#### Task prompt:
Every line below that holds the string "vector" should be copied.

++++ Provided data ++++

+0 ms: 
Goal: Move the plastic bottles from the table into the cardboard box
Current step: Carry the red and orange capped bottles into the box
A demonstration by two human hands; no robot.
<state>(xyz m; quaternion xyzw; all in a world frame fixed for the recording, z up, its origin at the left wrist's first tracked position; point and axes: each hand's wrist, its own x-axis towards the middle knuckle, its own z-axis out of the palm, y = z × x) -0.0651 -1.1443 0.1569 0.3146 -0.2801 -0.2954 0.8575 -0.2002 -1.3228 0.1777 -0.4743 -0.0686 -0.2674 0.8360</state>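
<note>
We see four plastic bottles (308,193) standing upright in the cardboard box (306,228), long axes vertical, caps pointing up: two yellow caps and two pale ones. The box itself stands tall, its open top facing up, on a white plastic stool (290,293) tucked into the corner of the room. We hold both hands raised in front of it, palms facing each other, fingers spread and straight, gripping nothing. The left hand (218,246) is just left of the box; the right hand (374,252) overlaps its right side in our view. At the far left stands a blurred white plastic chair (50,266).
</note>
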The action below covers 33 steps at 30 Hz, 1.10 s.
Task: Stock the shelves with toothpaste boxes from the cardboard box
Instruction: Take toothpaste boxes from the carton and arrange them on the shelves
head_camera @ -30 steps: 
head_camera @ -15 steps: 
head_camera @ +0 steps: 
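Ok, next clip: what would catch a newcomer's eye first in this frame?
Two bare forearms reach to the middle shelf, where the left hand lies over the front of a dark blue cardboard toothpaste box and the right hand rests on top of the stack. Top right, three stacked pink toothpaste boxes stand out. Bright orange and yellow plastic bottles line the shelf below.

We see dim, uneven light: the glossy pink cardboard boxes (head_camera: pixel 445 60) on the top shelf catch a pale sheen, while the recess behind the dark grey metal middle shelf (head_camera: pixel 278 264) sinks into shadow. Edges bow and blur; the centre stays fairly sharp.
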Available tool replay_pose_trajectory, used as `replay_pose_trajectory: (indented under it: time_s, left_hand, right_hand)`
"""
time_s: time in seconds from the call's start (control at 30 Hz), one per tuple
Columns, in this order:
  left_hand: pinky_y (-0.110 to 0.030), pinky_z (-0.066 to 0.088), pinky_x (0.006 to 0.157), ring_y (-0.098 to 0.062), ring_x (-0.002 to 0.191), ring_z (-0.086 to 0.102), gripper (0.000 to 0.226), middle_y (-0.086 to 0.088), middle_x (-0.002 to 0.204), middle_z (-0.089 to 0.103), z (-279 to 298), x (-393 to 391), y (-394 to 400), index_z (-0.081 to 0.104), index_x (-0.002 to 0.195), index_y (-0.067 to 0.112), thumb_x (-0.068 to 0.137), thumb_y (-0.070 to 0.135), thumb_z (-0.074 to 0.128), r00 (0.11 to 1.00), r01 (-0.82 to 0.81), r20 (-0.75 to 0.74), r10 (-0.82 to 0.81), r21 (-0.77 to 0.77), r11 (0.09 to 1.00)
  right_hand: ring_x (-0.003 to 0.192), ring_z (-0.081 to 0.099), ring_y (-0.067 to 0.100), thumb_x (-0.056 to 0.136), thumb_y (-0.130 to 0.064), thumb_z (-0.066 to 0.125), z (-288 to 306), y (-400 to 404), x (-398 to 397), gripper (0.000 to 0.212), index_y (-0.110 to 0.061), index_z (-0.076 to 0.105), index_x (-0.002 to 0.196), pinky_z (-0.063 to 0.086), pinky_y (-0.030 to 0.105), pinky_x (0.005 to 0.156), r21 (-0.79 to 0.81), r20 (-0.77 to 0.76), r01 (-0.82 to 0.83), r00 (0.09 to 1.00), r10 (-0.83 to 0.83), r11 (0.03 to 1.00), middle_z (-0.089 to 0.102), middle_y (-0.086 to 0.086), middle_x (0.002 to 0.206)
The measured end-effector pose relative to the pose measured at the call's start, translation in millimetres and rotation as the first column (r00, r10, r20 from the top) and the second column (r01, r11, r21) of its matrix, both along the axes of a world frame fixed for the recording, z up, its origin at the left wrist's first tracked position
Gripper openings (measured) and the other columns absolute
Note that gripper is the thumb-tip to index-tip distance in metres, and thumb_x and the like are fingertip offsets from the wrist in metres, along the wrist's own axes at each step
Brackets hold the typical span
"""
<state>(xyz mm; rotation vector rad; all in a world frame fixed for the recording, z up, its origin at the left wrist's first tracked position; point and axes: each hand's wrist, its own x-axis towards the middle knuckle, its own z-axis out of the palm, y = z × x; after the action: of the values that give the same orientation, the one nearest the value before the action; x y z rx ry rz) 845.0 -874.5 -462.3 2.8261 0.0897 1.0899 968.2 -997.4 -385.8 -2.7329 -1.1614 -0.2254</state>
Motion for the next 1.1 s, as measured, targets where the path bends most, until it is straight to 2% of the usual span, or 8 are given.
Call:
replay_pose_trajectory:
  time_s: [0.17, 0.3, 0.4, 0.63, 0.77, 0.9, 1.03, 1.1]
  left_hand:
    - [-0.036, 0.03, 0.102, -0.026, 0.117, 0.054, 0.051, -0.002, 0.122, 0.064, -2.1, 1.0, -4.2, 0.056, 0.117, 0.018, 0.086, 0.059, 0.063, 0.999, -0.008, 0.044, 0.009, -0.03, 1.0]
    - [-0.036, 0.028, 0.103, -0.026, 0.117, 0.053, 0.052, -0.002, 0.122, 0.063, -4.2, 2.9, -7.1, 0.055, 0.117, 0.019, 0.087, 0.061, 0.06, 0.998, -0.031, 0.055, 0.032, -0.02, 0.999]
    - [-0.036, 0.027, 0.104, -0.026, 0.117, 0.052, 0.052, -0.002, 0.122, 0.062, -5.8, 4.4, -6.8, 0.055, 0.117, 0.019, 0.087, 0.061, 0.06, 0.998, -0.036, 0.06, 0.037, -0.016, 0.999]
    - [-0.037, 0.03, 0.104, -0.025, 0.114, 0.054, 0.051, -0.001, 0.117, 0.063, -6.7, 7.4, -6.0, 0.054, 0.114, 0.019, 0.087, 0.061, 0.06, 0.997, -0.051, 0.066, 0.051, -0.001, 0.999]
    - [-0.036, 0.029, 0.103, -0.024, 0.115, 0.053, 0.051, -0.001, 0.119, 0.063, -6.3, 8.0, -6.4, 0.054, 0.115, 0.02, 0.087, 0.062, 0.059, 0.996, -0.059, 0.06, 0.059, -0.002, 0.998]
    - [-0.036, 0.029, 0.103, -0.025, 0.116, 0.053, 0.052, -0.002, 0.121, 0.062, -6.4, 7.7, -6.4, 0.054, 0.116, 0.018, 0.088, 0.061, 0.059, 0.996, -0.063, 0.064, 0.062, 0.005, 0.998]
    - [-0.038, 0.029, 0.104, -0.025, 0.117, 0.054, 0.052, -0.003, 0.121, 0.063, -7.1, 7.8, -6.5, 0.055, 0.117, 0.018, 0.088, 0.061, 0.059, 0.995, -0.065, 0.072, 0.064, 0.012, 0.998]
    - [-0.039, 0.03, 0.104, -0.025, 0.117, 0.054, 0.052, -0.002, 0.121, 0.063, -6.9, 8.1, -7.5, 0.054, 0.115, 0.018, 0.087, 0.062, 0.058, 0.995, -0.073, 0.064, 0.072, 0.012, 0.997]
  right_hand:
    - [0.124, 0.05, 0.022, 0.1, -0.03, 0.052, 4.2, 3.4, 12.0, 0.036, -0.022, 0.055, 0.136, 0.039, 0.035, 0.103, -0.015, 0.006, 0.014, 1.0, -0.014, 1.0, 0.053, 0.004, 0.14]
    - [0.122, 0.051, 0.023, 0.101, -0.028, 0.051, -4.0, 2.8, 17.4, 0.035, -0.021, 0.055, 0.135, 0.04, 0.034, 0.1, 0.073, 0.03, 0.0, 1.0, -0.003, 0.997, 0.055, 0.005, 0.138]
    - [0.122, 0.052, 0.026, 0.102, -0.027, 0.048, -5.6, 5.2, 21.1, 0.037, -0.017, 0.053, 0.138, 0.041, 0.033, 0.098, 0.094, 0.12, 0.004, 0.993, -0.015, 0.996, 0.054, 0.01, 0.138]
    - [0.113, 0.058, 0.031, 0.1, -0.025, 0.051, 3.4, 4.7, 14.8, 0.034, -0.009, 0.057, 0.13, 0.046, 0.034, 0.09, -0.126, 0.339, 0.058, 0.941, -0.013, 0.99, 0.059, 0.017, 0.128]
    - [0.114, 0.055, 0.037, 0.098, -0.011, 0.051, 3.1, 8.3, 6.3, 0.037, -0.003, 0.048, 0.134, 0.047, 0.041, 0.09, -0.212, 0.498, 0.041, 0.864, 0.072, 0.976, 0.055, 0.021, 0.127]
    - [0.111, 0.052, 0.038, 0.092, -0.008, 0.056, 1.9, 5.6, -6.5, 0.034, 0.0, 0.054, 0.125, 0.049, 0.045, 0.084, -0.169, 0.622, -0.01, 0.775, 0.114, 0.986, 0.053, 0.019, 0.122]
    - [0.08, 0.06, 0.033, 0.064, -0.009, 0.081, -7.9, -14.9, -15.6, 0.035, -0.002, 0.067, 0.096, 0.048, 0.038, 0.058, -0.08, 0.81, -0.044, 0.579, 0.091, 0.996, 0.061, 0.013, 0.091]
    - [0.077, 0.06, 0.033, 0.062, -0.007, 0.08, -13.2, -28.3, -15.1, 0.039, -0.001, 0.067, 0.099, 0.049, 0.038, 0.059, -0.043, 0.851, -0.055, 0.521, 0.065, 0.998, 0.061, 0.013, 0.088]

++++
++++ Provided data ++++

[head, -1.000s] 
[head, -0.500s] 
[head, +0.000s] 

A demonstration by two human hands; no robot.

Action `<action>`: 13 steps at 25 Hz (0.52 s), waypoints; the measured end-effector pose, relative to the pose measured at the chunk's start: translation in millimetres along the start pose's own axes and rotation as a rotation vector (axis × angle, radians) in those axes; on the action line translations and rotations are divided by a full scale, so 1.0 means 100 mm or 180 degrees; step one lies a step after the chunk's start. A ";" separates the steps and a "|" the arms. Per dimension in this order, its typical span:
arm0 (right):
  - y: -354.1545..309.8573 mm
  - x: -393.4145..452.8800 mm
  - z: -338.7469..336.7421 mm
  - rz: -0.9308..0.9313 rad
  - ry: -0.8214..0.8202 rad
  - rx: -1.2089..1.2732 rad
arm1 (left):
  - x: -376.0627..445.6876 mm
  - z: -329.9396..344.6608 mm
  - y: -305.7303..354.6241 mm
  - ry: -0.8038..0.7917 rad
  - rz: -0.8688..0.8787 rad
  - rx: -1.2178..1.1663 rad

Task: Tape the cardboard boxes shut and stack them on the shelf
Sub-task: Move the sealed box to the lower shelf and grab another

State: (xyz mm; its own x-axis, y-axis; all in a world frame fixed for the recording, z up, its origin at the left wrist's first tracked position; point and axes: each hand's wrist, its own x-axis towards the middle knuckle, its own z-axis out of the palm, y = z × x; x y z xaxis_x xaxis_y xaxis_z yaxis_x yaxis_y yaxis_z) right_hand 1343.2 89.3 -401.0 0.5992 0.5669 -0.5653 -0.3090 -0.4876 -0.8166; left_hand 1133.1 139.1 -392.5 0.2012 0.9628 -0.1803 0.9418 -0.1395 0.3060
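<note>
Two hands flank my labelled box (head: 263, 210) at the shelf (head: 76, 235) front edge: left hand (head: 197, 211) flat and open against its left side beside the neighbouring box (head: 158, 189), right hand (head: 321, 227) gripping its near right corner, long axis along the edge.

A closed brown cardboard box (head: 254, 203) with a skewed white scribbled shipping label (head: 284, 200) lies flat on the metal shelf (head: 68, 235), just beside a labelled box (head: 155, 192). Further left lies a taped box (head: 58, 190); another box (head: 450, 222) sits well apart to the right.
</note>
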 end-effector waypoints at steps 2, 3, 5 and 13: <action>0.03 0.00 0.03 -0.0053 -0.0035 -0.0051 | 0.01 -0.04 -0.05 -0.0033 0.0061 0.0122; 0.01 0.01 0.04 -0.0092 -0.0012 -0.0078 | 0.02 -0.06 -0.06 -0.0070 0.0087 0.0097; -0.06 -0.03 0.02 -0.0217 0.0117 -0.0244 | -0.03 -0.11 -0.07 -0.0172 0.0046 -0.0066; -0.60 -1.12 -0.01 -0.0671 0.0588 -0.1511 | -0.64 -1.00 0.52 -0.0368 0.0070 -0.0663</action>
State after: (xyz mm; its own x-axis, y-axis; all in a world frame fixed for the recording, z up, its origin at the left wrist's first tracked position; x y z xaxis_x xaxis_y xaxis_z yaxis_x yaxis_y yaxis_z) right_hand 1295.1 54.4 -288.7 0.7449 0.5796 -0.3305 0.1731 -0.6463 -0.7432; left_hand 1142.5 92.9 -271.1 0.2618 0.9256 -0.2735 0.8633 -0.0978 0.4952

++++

#### Completed task:
<state>(xyz mm; rotation vector rad; all in a world frame fixed for the recording, z up, its origin at the left wrist's first tracked position; point and axes: each hand's wrist, its own x-axis towards the middle knuckle, its own z-axis out of the palm, y = z × x; after the action: of the values that give the same orientation, the one nearest the value before the action; x y z rx ry rz) 845.0 -874.5 -462.3 2.8261 0.0897 1.0899 968.2 -997.4 -385.8 -2.7329 -1.1614 -0.2254</state>
Action `<action>`: 13 steps at 25 Hz (0.52 s), waypoints; the measured end-effector pose, relative to the pose measured at the chunk's start: translation in millimetres along the start pose's own axes and rotation as a rotation vector (axis × angle, radians) in those axes; on the action line translations and rotations are divided by a full scale, so 1.0 means 100 mm or 180 degrees; step one lies a step after the chunk's start. A ";" separates the steps and a "|" the arms. Per dimension in this order, its typical span:

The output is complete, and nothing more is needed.